Entries taken from a collection
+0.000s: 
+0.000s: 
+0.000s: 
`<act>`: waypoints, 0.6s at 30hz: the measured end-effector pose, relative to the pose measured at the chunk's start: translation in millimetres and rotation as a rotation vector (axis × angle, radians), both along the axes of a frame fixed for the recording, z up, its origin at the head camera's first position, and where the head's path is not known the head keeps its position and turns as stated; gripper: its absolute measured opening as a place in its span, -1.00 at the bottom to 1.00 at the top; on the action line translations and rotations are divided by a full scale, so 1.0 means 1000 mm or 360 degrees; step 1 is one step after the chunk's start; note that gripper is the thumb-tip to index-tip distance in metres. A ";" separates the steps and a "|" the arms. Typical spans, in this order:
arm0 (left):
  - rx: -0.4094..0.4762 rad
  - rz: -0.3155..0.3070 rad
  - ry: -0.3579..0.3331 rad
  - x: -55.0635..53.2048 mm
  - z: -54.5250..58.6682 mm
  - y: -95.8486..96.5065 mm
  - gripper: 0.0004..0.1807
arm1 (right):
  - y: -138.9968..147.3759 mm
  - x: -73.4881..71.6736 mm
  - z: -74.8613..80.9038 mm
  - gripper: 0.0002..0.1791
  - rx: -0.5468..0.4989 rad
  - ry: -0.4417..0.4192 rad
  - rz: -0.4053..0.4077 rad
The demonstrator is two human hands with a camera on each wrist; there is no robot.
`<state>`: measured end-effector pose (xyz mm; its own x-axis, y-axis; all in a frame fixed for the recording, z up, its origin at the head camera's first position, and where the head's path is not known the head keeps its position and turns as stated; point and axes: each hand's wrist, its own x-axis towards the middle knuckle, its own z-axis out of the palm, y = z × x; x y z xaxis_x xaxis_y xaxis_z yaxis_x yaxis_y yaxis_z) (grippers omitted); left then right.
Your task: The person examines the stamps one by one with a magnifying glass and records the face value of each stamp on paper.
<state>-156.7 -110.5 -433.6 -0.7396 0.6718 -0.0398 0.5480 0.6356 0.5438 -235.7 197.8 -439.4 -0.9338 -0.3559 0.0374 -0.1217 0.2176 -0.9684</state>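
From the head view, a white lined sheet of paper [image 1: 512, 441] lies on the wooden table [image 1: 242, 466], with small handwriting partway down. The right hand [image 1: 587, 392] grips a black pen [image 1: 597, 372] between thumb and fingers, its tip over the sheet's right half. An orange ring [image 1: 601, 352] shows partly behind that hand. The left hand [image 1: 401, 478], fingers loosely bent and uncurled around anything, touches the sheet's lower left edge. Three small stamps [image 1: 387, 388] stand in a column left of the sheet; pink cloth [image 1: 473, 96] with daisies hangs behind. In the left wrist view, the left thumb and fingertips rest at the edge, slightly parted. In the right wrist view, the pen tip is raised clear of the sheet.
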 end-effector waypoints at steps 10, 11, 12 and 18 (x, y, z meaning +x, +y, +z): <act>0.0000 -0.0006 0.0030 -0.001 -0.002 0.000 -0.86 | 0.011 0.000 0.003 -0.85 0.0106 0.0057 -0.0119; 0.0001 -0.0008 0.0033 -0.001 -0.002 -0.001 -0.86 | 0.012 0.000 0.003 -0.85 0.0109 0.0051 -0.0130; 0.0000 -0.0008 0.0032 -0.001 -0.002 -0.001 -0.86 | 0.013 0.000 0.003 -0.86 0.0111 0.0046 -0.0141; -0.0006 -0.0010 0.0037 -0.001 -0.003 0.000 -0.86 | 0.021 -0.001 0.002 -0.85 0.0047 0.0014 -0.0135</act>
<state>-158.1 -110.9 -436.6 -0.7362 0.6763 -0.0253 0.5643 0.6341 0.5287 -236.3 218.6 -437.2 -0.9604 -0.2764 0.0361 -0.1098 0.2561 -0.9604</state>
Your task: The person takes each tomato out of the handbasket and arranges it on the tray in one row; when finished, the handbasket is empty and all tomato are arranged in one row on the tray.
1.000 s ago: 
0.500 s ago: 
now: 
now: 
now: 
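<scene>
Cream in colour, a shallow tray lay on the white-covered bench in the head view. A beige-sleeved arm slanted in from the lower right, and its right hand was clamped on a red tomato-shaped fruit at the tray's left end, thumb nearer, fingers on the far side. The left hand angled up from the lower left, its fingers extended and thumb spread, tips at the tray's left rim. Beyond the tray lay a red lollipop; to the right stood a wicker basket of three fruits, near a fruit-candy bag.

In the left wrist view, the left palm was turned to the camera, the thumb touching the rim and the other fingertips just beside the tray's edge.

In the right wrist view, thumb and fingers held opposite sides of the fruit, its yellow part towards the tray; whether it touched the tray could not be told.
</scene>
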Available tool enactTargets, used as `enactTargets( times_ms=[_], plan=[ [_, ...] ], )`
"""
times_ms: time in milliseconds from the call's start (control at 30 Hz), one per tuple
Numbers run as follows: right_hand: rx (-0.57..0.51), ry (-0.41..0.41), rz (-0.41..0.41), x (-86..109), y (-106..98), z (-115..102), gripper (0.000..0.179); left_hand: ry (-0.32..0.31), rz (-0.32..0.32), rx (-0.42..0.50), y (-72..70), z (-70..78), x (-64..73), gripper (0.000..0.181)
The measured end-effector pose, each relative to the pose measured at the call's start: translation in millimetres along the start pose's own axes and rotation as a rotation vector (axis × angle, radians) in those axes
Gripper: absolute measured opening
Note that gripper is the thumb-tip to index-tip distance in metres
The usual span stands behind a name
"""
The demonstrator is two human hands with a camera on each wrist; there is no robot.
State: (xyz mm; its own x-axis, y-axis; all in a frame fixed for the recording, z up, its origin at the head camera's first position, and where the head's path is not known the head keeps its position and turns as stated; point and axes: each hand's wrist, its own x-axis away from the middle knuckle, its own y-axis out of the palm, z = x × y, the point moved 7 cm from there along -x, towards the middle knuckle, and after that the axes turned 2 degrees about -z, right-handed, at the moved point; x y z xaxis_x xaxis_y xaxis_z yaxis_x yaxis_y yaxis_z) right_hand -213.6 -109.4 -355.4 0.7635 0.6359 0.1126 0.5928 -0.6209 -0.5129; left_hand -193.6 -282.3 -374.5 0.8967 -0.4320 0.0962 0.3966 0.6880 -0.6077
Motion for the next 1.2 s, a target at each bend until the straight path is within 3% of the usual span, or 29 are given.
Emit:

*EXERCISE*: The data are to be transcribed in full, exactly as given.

*REPLY*:
+0.000s: 
+0.000s: 
+0.000s: 
`<act>`: waypoints, 0.6s at 30hz: the measured end-effector pose, relative to the pose measured at the chunk's start: translation in millimetres and rotation as a rotation vector (axis × angle, radians), both along the axes of a frame fixed for the recording, z up, its origin at the head camera's first position, and where the head's path is not known the head keeps its position and turns as stated; gripper: its absolute measured opening as a place in its span, -1.00 at the bottom to 1.00 at the top; on the action line translations and rotations are divided by a full scale, so 1.0 means 1000 mm or 360 degrees; step 1 is one step after the chunk's start; note that gripper is the thumb-tip to index-tip distance in metres. A ";" separates the steps and a "|" the arms. Typical spans, in this order:
arm0 (left):
  - rx: -0.4094..0.4762 rad
  - rz: -0.3155..0.3070 rad
  - ry: -0.3579..0.3331 rad
  - x: -55.0635..53.2048 mm
  - z: -54.5250..58.6682 mm
  - y: -95.8486..96.5065 mm
  - gripper: 0.0004..0.1807
arm1 (right):
  - y: -138.9968..147.3759 mm
  - x: -73.4881..71.6736 mm
  - z: -74.8613..80.9038 mm
  - gripper: 0.0002..0.1791
  - rx: -0.5468..0.4989 rad
  - ry: -0.4417..0.4192 rad
  - rz: -0.4053..0.4077 rad
The demonstrator is two human hands with a camera on each wrist; there is no robot.
`<state>`: measured end-effector pose (xyz mm; its own x-axis, y-axis; all in a frame fixed for the recording, z up, its origin at the head camera's first position, and where the head's path is not known the head keeps its position and turns as stated; point and axes: each hand's wrist, its own x-axis towards the middle knuckle, its own z-axis out of the palm, y = z × x; x y z xaxis_x xaxis_y xaxis_z yaxis_x yaxis_y yaxis_z) (grippers omitted); left then right.
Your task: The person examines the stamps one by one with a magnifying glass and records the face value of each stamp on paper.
<state>-156.7 -110.5 -433.6 -0.7396 0.6718 -0.0398 0.5480 0.6356 0.5438 -235.7 197.8 -439.4 -0.9338 -0.3559 0.0374 -0.1217 0.2176 -0.9684</state>
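From the head view, a white lined sheet of paper [image 1: 512, 441] lies on the wooden table [image 1: 242, 466], with small handwriting partway down. The right hand [image 1: 587, 392] grips a black pen [image 1: 597, 372] between thumb and fingers, its tip over the sheet's right half. An orange ring [image 1: 601, 352] shows partly behind that hand. The left hand [image 1: 401, 478], fingers loosely bent and uncurled around anything, touches the sheet's lower left edge. Three small stamps [image 1: 387, 388] stand in a column left of the sheet; pink cloth [image 1: 473, 96] with daisies hangs behind. In the left wrist view, the left thumb and fingertips rest at the edge, slightly parted. In the right wrist view, the pen tip is raised clear of the sheet.
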 end-effector waypoints at steps 10, 11, 12 and 18 (x, y, z meaning +x, +y, +z): <act>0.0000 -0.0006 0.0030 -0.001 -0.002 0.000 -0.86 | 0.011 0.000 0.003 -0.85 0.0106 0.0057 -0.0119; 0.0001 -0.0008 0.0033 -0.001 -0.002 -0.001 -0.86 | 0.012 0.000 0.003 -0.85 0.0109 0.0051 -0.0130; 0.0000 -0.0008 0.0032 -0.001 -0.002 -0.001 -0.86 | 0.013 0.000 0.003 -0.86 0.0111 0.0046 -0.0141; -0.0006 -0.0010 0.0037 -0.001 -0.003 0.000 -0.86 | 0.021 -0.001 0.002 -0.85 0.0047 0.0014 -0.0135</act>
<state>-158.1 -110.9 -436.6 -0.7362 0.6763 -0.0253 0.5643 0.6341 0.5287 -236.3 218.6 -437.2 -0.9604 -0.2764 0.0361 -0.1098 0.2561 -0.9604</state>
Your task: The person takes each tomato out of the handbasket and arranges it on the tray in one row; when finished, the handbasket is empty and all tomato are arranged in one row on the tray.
1.000 s ago: 
0.500 s ago: 
now: 
now: 
now: 
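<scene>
Cream in colour, a shallow tray lay on the white-covered bench in the head view. A beige-sleeved arm slanted in from the lower right, and its right hand was clamped on a red tomato-shaped fruit at the tray's left end, thumb nearer, fingers on the far side. The left hand angled up from the lower left, its fingers extended and thumb spread, tips at the tray's left rim. Beyond the tray lay a red lollipop; to the right stood a wicker basket of three fruits, near a fruit-candy bag.

In the left wrist view, the left palm was turned to the camera, the thumb touching the rim and the other fingertips just beside the tray's edge.

In the right wrist view, thumb and fingers held opposite sides of the fruit, its yellow part towards the tray; whether it touched the tray could not be told.
</scene>
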Available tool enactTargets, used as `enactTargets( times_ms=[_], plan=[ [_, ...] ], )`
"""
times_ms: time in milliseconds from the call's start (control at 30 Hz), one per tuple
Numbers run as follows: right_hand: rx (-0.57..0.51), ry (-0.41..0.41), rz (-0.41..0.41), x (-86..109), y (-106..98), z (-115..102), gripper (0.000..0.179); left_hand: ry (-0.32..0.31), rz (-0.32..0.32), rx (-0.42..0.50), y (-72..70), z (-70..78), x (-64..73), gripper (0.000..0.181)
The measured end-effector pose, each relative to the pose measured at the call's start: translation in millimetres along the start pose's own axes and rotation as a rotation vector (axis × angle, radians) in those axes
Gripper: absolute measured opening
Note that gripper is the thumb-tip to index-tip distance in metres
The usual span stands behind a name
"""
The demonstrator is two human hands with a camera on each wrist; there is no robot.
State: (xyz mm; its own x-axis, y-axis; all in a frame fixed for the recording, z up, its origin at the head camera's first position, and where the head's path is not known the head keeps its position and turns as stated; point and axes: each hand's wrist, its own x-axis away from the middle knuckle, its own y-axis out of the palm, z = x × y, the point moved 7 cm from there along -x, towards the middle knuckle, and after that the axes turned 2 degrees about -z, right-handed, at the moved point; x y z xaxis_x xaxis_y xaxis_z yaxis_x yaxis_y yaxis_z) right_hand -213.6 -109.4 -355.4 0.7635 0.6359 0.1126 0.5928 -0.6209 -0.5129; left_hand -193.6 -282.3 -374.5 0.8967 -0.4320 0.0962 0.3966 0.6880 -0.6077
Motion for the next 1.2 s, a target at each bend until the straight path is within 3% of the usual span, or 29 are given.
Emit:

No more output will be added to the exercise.